• Problem to solve
Using the data below, return the stretch from the line that contains "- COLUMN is" through the line that contains "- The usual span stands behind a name", both included, exactly as it stands and nothing beyond it.

[[ Raw data open ]]

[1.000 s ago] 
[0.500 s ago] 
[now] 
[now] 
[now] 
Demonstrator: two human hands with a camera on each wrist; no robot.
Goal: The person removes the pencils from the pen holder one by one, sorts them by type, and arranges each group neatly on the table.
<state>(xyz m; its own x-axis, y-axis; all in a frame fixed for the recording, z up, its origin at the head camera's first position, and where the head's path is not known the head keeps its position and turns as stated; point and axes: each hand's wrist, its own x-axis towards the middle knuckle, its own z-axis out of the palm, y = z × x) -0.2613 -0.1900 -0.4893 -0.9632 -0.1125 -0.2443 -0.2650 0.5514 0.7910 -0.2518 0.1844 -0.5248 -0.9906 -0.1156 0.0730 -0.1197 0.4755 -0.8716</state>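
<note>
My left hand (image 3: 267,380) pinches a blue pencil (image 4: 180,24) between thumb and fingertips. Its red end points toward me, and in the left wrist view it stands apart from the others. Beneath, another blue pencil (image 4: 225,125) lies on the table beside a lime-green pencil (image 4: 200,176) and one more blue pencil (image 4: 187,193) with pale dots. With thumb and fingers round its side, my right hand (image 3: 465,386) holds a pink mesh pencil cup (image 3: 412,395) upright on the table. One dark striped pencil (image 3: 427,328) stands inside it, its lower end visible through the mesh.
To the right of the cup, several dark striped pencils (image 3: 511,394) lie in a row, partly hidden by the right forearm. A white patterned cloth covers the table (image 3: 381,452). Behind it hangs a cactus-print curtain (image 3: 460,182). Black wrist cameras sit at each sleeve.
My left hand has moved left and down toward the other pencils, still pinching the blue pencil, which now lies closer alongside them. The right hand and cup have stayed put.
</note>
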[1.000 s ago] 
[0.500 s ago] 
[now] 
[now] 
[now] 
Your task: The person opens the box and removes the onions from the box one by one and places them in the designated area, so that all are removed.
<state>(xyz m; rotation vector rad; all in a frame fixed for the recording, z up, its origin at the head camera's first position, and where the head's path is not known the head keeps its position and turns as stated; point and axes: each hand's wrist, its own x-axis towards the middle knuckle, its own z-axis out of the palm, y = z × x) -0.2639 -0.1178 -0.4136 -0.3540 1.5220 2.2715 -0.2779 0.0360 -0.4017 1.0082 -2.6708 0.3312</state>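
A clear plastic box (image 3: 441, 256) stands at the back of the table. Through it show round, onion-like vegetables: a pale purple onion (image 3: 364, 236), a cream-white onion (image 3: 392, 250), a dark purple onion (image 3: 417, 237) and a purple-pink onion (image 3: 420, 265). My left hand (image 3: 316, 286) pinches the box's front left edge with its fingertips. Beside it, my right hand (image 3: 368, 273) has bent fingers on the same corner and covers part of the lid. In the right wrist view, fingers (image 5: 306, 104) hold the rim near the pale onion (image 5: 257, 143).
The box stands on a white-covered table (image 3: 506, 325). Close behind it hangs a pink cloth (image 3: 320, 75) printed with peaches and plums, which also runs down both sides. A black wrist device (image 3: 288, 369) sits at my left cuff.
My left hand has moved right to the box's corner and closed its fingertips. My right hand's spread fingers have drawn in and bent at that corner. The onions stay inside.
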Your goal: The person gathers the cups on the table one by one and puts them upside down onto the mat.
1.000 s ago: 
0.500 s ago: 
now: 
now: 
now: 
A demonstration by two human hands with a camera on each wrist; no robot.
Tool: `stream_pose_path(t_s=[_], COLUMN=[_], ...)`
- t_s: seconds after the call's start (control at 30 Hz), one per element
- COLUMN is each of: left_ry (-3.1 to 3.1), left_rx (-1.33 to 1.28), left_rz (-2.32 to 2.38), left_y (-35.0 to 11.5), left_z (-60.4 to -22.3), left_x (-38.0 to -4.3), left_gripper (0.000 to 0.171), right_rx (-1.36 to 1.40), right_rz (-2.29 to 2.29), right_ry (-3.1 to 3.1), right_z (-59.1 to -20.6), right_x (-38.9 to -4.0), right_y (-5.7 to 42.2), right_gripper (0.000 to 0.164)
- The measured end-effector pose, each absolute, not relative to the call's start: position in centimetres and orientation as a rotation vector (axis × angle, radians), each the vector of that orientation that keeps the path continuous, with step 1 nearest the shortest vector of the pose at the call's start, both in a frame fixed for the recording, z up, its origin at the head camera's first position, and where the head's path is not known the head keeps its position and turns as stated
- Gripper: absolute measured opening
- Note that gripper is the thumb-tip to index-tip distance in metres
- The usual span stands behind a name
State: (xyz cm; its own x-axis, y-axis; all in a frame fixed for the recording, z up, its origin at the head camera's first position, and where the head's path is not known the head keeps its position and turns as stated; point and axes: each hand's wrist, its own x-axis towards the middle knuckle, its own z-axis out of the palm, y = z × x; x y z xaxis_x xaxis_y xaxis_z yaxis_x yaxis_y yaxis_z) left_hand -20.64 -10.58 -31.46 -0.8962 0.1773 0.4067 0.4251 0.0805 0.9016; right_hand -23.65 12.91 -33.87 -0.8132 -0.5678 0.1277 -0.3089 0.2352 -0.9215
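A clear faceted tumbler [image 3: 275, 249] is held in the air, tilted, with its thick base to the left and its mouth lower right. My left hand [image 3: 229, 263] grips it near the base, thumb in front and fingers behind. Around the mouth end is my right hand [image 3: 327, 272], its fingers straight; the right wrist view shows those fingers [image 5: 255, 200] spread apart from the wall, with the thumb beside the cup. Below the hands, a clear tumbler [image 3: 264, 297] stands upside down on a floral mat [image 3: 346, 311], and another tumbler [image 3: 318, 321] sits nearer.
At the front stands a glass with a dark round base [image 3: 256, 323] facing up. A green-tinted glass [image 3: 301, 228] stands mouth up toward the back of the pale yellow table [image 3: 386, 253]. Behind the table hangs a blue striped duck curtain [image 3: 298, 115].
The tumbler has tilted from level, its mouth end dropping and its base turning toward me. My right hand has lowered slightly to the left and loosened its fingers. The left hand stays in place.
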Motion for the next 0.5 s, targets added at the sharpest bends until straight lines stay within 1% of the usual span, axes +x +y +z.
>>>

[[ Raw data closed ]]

• Exercise result
- COLUMN is each of: left_ry (-3.1 to 3.1), left_rx (-1.33 to 1.28), left_rz (-2.32 to 2.38), left_y (-35.0 to 11.5), left_z (-60.4 to -22.3), left_x (-38.0 to -4.3), left_gripper (0.000 to 0.171), right_rx (-1.36 to 1.40), right_rz (-2.29 to 2.29), right_ry (-3.1 to 3.1), right_z (-59.1 to -20.6), right_x (-38.9 to -4.0), right_y (-5.7 to 42.2), right_gripper (0.000 to 0.164)
- The measured end-effector pose, each absolute, not relative to the call's start: position in centimetres and orientation as a rotation vector (axis × angle, radians), each the vector of that orientation that keeps the path continuous, with step 1 nearest the shortest vector of the pose at the call's start, both in a frame fixed for the recording, z up, its origin at the head camera's first position, and where the head's path is not known the head keeps its position and turns as stated
- Gripper: absolute measured opening
- Note that gripper is the thumb-tip to index-tip distance in metres
- The usual span stands behind a name

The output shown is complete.